- _EXERCISE_
Below are entries. Copy exactly the lines running from the line that holds "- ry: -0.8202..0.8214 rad" to the line that holds "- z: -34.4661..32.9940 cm", with both ends included.

Stored dataset items
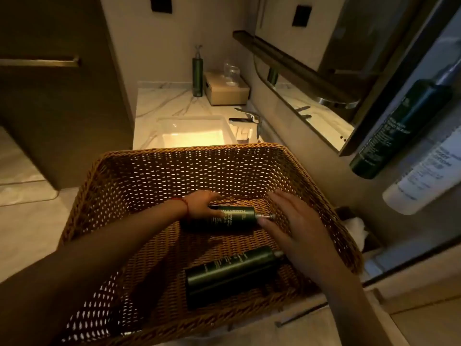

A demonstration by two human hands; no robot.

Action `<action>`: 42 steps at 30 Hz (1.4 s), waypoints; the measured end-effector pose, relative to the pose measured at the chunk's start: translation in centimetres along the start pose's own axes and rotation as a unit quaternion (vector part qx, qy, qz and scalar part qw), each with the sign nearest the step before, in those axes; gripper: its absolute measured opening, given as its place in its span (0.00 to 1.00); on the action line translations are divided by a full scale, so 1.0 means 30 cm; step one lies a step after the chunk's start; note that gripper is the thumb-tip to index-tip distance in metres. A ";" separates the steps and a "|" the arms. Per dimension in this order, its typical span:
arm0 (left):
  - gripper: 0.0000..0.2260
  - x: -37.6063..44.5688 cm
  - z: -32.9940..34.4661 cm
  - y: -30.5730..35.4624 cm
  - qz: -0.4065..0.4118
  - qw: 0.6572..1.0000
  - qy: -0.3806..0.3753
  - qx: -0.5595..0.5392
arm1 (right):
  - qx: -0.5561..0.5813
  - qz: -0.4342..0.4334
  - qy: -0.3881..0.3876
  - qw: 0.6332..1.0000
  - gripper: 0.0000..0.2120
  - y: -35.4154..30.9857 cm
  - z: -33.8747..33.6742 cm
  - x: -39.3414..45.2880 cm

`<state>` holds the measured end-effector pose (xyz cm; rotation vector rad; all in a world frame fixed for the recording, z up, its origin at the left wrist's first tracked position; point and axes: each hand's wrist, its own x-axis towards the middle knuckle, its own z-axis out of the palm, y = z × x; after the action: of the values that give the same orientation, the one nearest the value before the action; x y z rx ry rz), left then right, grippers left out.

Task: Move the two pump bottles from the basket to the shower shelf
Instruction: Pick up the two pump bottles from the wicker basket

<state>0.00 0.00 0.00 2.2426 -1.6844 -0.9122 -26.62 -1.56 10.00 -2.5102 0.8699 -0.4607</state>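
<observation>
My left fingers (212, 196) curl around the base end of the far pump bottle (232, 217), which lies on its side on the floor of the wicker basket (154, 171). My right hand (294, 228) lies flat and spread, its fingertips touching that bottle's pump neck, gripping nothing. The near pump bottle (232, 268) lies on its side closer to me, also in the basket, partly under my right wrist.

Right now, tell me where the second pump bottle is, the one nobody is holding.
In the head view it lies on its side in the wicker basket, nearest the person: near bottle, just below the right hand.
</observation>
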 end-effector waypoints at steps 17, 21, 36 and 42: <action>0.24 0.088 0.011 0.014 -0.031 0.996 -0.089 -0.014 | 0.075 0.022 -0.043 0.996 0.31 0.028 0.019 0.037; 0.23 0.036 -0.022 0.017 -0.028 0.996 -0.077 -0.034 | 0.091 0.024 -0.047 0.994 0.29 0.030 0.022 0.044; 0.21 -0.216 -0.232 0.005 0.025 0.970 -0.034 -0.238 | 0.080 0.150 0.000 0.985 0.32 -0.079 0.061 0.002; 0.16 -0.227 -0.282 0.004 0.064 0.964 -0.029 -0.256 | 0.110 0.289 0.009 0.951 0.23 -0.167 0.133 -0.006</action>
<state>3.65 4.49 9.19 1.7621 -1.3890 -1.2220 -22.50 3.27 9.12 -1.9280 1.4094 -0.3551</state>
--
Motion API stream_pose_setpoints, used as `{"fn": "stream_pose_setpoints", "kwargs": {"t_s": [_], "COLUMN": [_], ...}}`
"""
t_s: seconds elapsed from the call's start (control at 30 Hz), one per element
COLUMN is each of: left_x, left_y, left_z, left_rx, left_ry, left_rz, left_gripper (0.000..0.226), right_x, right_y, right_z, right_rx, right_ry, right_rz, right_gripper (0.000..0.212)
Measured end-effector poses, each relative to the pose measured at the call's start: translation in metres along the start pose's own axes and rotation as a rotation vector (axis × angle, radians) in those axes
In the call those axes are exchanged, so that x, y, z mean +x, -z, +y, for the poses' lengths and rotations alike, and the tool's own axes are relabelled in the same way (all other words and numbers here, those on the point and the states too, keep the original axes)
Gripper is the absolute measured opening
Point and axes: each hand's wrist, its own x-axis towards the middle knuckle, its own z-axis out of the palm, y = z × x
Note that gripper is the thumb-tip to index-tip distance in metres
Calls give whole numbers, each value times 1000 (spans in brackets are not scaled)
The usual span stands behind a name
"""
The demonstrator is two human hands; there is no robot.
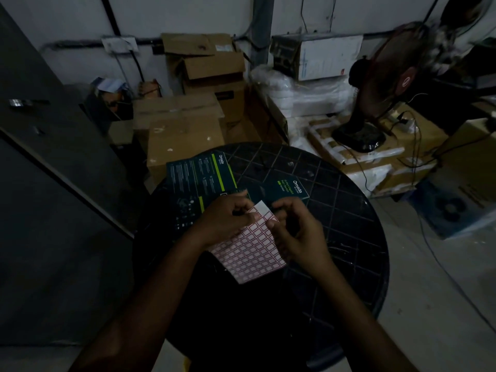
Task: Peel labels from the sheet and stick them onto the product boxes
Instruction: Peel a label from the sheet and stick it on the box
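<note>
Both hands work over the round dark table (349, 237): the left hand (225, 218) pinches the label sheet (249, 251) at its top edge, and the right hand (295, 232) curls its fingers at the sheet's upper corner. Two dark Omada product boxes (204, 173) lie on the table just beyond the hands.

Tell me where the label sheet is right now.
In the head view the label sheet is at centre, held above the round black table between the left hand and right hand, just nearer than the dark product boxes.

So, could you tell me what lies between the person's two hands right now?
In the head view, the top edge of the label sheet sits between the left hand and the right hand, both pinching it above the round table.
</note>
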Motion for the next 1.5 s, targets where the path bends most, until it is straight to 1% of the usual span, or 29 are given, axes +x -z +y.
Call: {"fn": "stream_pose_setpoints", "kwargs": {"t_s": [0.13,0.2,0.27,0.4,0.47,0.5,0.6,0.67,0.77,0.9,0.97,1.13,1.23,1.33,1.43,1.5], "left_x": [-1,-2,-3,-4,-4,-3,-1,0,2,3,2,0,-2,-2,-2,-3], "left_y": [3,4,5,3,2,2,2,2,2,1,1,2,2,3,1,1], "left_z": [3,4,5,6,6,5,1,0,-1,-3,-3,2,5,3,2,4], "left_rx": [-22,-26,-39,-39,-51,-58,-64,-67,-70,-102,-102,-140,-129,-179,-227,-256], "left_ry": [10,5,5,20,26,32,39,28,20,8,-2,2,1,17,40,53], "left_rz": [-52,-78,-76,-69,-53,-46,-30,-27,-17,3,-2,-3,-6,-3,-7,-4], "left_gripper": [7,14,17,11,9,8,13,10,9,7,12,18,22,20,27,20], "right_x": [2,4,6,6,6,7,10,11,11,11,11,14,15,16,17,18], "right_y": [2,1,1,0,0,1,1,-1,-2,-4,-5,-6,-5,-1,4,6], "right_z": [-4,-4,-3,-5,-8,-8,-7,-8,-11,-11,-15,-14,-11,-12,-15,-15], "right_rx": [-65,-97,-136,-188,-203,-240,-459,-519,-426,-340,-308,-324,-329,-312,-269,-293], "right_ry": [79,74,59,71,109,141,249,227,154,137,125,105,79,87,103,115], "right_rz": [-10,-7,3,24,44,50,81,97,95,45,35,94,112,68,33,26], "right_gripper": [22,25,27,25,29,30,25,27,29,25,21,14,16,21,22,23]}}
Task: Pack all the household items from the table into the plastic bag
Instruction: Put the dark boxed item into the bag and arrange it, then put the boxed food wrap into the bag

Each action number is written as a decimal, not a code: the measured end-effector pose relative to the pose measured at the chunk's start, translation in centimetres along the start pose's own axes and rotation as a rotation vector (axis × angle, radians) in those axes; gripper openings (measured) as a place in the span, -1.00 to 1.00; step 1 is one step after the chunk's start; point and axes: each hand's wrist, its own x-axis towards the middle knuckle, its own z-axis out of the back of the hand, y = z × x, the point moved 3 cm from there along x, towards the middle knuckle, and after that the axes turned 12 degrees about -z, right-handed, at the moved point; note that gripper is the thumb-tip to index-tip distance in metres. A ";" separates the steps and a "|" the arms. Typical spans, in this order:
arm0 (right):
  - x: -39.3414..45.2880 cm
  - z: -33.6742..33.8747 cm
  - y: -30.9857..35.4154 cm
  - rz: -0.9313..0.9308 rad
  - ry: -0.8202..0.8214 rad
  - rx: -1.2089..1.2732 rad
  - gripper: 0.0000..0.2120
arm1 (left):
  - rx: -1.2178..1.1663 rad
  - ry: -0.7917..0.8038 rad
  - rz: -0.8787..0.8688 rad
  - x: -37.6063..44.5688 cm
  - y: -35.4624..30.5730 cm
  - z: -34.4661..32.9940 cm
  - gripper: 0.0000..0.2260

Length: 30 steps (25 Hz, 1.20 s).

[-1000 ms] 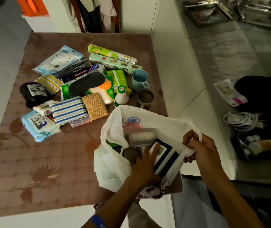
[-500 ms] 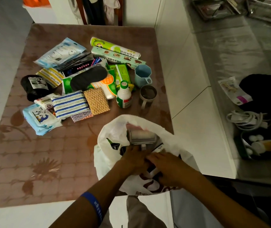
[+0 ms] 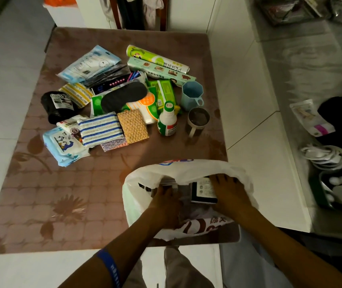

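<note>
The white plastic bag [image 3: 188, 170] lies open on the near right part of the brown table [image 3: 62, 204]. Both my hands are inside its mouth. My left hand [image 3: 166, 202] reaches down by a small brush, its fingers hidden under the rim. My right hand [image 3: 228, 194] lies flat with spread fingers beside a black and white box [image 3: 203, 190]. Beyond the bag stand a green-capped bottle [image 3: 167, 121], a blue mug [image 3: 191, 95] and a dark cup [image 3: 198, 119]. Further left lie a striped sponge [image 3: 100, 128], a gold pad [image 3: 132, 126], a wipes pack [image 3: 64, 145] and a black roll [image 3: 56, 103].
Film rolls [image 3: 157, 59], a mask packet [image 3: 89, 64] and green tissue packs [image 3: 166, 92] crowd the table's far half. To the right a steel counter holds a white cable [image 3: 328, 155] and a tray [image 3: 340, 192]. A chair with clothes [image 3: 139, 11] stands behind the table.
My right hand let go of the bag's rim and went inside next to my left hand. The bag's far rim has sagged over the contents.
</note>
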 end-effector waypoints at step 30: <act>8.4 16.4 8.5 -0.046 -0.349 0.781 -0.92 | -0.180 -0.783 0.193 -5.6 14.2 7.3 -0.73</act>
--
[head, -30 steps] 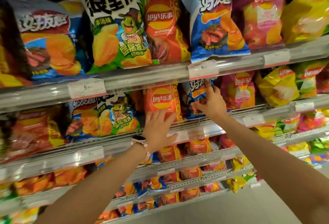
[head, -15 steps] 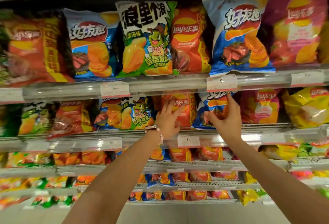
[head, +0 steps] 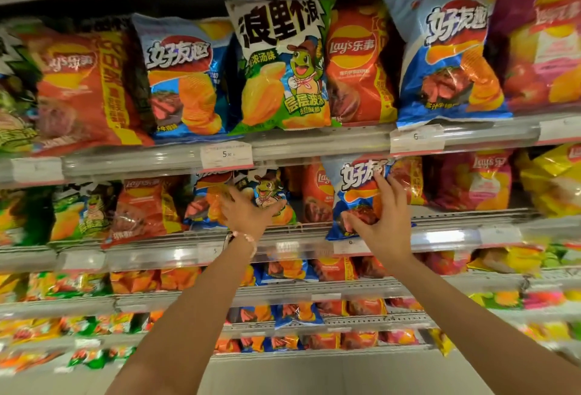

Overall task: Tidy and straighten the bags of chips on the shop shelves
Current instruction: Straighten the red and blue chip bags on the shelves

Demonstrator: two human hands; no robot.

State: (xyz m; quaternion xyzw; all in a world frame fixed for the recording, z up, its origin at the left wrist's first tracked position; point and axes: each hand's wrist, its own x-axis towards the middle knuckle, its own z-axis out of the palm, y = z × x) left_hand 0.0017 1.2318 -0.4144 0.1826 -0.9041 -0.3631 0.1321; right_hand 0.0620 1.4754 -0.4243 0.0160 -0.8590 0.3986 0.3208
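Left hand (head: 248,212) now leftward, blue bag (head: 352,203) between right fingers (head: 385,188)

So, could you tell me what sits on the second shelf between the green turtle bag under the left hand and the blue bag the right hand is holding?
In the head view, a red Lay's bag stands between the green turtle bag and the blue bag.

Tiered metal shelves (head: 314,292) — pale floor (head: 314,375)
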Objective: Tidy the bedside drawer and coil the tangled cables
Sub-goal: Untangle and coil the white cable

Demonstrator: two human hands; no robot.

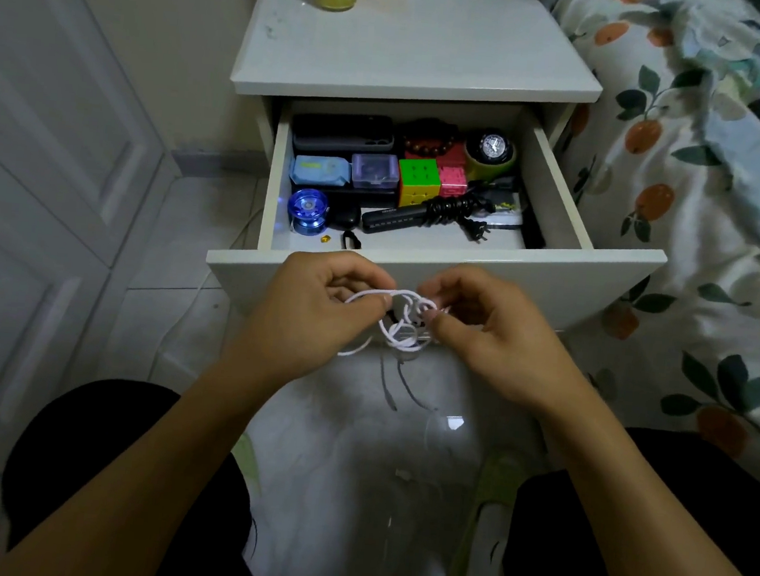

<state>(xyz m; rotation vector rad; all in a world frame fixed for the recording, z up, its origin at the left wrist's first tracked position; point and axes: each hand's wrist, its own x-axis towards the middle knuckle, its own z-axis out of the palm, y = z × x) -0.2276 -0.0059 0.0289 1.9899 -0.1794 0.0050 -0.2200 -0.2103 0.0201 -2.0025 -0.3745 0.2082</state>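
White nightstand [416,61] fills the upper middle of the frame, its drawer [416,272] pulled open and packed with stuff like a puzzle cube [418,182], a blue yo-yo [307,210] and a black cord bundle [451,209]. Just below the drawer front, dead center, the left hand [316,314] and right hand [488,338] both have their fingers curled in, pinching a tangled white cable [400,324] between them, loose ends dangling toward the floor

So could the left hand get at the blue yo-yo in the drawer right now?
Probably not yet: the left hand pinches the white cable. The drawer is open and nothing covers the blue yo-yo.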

- _ANSWER TO THIS PROBLEM_
  - ry: -0.8202..0.8214 rad
  - rx: -1.2089..1.2732 rad
  - gripper: 0.0000..0.2120
arm1 (left):
  - rx: -1.2178..1.1663 rad
  - ry: -0.7917..0.8038 rad
  - rz: -0.8787..0.8688 rad
  - x: -37.6063..44.5688 cm
  - y: -35.4624..30.5730 cm
  - z: -34.4661..32.9940 cm

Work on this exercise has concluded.